- Assigned task -
The listing that follows should be duplicated character for character.

↓

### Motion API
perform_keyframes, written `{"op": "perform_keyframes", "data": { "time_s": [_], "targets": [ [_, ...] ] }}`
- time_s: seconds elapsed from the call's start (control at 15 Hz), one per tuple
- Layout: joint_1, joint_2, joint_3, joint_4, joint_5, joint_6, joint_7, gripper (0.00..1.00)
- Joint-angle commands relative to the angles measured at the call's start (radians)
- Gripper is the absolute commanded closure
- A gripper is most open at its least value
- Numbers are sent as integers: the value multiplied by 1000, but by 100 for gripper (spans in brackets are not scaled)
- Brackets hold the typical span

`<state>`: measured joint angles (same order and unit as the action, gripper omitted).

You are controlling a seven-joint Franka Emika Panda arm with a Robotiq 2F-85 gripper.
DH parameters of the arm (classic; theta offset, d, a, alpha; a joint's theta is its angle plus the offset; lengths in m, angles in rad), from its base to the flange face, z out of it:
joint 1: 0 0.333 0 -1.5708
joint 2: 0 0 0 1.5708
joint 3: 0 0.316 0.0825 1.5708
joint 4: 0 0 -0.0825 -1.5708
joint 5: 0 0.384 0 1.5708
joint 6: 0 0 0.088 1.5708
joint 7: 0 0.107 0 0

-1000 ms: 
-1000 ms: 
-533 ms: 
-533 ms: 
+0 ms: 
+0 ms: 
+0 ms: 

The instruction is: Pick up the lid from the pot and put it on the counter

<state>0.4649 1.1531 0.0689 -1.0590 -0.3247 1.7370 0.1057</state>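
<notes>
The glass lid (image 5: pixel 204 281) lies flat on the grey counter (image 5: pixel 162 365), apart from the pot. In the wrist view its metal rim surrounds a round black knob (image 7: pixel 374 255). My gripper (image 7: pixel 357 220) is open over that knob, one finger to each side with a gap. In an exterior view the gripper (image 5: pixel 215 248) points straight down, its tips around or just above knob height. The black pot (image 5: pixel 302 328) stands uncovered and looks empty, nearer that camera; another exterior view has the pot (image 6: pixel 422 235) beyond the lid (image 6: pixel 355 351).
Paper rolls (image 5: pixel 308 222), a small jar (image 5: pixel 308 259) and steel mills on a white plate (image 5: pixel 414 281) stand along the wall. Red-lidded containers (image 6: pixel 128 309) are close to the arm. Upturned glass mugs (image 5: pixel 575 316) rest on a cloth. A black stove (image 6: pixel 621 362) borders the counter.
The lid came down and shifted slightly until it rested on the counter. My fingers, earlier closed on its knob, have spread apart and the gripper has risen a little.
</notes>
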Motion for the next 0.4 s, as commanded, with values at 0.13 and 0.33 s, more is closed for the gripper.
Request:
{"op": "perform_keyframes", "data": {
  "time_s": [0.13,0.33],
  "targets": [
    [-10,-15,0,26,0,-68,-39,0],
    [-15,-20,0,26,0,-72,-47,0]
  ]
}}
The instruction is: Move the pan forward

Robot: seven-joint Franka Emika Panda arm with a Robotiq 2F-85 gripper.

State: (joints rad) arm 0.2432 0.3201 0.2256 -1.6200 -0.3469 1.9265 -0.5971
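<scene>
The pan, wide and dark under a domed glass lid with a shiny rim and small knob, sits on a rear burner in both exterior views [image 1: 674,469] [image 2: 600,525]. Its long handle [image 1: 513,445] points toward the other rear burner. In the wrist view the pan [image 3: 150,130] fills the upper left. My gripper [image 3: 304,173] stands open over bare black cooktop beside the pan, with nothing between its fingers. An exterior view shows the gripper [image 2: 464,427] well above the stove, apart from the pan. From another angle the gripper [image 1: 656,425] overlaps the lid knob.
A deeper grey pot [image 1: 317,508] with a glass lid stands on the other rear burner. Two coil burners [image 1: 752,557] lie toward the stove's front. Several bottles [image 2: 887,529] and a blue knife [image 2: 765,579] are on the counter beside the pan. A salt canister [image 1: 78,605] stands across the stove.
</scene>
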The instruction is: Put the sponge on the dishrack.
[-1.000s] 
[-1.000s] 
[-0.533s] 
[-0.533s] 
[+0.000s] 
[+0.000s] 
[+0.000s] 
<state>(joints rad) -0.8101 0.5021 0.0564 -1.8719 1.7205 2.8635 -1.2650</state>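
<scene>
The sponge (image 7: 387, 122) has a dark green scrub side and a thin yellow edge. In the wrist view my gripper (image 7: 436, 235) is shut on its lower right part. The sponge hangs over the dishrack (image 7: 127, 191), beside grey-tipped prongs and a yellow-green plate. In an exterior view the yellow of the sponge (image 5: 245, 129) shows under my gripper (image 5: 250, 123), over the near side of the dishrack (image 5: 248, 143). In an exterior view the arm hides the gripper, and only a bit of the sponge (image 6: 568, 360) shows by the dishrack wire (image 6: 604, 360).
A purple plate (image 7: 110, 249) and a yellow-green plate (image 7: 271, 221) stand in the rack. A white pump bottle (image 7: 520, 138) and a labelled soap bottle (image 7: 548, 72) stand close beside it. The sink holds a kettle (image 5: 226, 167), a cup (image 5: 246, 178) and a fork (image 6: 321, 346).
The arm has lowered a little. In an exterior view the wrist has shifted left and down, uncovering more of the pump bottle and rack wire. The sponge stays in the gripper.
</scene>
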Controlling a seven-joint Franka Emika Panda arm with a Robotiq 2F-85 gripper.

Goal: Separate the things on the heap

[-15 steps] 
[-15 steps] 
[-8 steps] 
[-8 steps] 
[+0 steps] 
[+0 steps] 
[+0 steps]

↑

- Solved problem -
### Motion API
perform_keyframes, written `{"op": "perform_keyframes", "data": { "time_s": [_], "targets": [ [_, ...] ] }}`
- time_s: seconds elapsed from the call's start (control at 15 Hz), one per tuple
- Layout: joint_1, joint_2, joint_3, joint_4, joint_5, joint_6, joint_7, gripper (0.00..1.00)
- Joint-angle commands relative to the angles measured at the call's start (radians)
- Gripper is the absolute commanded closure
- A gripper is most open at its least value
- Numbers are sent as integers: the value multiplied by 1000, but by 100 for gripper (spans in brackets are not scaled)
- Brackets hold the typical span

`<state>`: measured joint angles (same order and unit as the action, gripper omitted).

You are controlling a seven-joint Franka Emika Panda arm with a Robotiq 2F-85 gripper.
DH parameters of the arm (classic; theta offset, d, a, alpha; a joint's theta is its angle plus the offset; lengths in m, angles in rad), from its base to the flange face, z out of it:
joint 1: 0 0.333 0 -1.5708
joint 2: 0 0 0 1.5708
joint 3: 0 0.316 0.0825 1.5708
joint 4: 0 0 -0.0825 -1.5708
joint 5: 0 0.384 0 1.5708
joint 6: 0 0 0.088 1.5708
joint 7: 0 0.107 0 0

-1000 ms: 
-1000 ms: 
-533 ms: 
-533 ms: 
+0 ms: 
+0 ms: 
+0 ms: 

The instruction is: Pick up the lid from the pot and put it on the counter

<state>0.4649 1.1531 0.0689 -1.0590 -0.3247 1.7370 0.1057</state>
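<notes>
The glass lid (image 5: pixel 204 281) lies flat on the grey counter (image 5: pixel 162 365), apart from the pot. In the wrist view its metal rim surrounds a round black knob (image 7: pixel 374 255). My gripper (image 7: pixel 357 220) is open over that knob, one finger to each side with a gap. In an exterior view the gripper (image 5: pixel 215 248) points straight down, its tips around or just above knob height. The black pot (image 5: pixel 302 328) stands uncovered and looks empty, nearer that camera; another exterior view has the pot (image 6: pixel 422 235) beyond the lid (image 6: pixel 355 351).
Paper rolls (image 5: pixel 308 222), a small jar (image 5: pixel 308 259) and steel mills on a white plate (image 5: pixel 414 281) stand along the wall. Red-lidded containers (image 6: pixel 128 309) are close to the arm. Upturned glass mugs (image 5: pixel 575 316) rest on a cloth. A black stove (image 6: pixel 621 362) borders the counter.
The lid came down and shifted slightly until it rested on the counter. My fingers, earlier closed on its knob, have spread apart and the gripper has risen a little.
</notes>
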Motion for the next 0.4 s, as commanded, with values at 0.13 and 0.33 s, more is closed for the gripper.
Request:
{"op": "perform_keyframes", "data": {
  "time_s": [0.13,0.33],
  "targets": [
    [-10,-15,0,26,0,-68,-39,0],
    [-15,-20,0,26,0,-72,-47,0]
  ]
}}
The instruction is: Move the pan forward

Robot: seven-joint Franka Emika Panda arm with a Robotiq 2F-85 gripper.

State: (joints rad) arm 0.2432 0.3201 0.2256 -1.6200 -0.3469 1.9265 -0.5971
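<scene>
The pan, wide and dark under a domed glass lid with a shiny rim and small knob, sits on a rear burner in both exterior views [image 1: 674,469] [image 2: 600,525]. Its long handle [image 1: 513,445] points toward the other rear burner. In the wrist view the pan [image 3: 150,130] fills the upper left. My gripper [image 3: 304,173] stands open over bare black cooktop beside the pan, with nothing between its fingers. An exterior view shows the gripper [image 2: 464,427] well above the stove, apart from the pan. From another angle the gripper [image 1: 656,425] overlaps the lid knob.
A deeper grey pot [image 1: 317,508] with a glass lid stands on the other rear burner. Two coil burners [image 1: 752,557] lie toward the stove's front. Several bottles [image 2: 887,529] and a blue knife [image 2: 765,579] are on the counter beside the pan. A salt canister [image 1: 78,605] stands across the stove.
</scene>
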The instruction is: Put the sponge on the dishrack.
[-1.000s] 
[-1.000s] 
[-0.533s] 
[-0.533s] 
[+0.000s] 
[+0.000s] 
[+0.000s] 
<state>(joints rad) -0.8101 0.5021 0.0564 -1.8719 1.7205 2.8635 -1.2650</state>
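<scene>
The sponge (image 7: 387, 122) has a dark green scrub side and a thin yellow edge. In the wrist view my gripper (image 7: 436, 235) is shut on its lower right part. The sponge hangs over the dishrack (image 7: 127, 191), beside grey-tipped prongs and a yellow-green plate. In an exterior view the yellow of the sponge (image 5: 245, 129) shows under my gripper (image 5: 250, 123), over the near side of the dishrack (image 5: 248, 143). In an exterior view the arm hides the gripper, and only a bit of the sponge (image 6: 568, 360) shows by the dishrack wire (image 6: 604, 360).
A purple plate (image 7: 110, 249) and a yellow-green plate (image 7: 271, 221) stand in the rack. A white pump bottle (image 7: 520, 138) and a labelled soap bottle (image 7: 548, 72) stand close beside it. The sink holds a kettle (image 5: 226, 167), a cup (image 5: 246, 178) and a fork (image 6: 321, 346).
The arm has lowered a little. In an exterior view the wrist has shifted left and down, uncovering more of the pump bottle and rack wire. The sponge stays in the gripper.
</scene>
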Controlling a seven-joint Franka Emika Panda arm with a Robotiq 2F-85 gripper.

Goal: Separate the things on the heap

[-15 steps] 
[-15 steps] 
[-8 steps] 
[-8 steps] 
[+0 steps] 
[+0 steps] 
[+0 steps]

There's nothing else to the answer.